Task goal: Lines with the word "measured" in them are the ones to copy from the records.

Entries provided:
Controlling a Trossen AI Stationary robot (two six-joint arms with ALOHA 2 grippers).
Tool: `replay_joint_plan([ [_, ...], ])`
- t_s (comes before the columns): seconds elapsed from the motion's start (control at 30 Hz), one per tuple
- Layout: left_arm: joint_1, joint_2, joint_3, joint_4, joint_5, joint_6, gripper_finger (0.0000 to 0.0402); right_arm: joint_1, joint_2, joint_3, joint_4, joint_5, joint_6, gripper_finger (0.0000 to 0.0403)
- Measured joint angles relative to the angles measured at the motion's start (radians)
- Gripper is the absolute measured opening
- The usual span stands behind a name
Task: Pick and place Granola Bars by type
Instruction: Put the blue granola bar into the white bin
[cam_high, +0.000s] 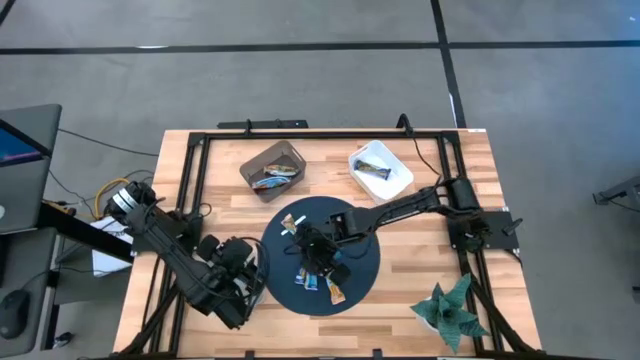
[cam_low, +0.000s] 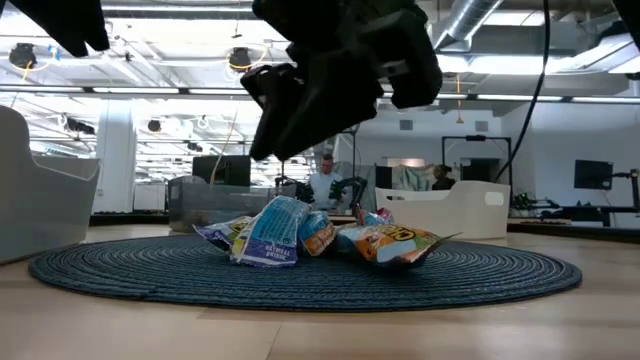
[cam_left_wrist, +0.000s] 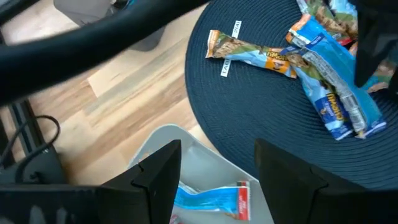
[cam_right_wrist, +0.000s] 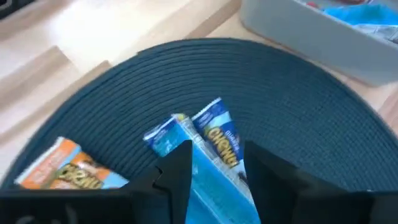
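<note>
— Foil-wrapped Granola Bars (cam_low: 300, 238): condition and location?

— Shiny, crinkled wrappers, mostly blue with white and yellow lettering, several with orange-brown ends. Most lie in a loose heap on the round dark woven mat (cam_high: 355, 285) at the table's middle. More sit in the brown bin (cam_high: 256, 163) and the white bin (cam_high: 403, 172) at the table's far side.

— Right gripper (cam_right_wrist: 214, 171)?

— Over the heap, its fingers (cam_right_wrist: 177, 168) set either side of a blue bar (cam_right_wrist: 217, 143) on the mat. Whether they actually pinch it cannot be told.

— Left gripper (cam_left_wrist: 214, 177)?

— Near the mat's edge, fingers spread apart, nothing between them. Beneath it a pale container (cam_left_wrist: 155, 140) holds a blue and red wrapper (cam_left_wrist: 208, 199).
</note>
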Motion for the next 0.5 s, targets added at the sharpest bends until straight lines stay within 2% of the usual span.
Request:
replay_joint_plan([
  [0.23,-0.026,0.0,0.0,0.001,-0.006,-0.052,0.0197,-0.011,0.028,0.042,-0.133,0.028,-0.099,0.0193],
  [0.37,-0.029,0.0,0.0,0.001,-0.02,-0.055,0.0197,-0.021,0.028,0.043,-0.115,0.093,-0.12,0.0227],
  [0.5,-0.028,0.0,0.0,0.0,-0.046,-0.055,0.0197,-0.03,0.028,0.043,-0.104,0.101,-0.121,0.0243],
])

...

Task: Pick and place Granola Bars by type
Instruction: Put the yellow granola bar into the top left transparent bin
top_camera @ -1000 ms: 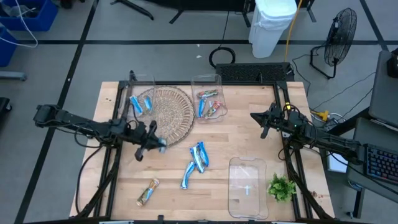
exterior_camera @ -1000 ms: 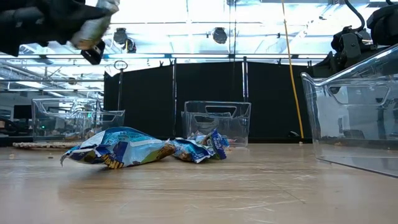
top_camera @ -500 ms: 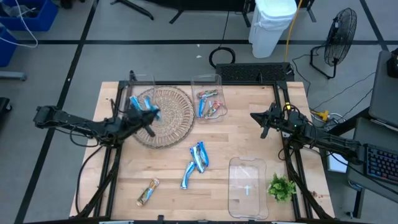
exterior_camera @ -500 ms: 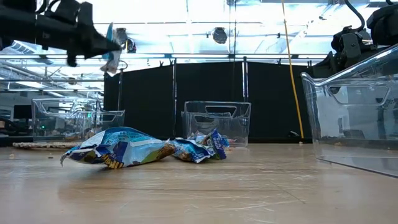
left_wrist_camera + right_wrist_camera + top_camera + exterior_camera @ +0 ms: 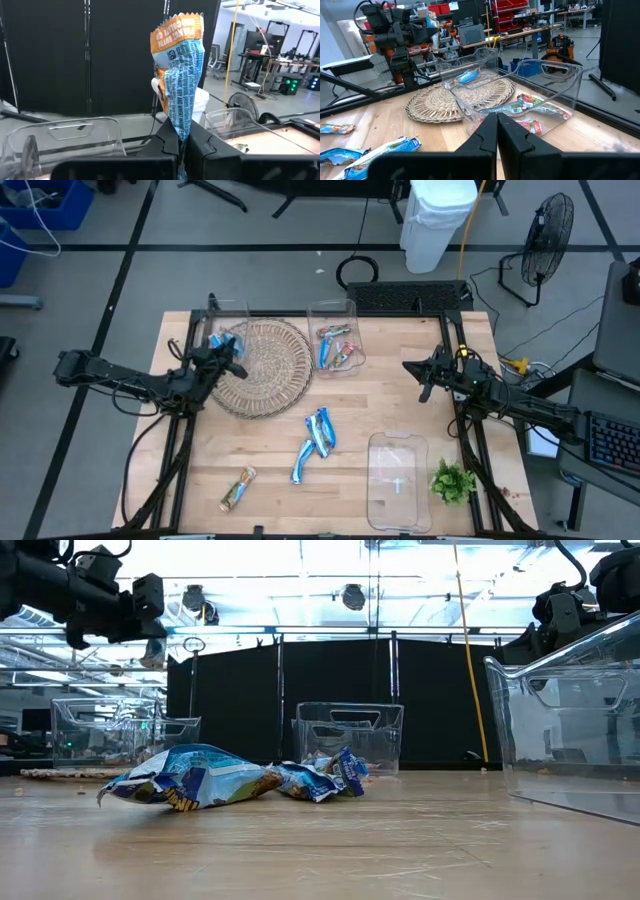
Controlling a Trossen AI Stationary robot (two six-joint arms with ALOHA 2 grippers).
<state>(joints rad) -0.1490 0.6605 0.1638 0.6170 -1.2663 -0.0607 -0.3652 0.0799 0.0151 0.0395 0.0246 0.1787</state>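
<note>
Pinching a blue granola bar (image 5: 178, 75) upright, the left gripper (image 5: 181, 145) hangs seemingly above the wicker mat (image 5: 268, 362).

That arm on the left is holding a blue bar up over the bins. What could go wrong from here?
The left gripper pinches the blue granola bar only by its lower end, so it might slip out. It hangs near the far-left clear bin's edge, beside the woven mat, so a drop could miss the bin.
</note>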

Output:
- Measured joint angles relative to the angles measured at the motion's start (radians)
- Gripper is the absolute measured opening

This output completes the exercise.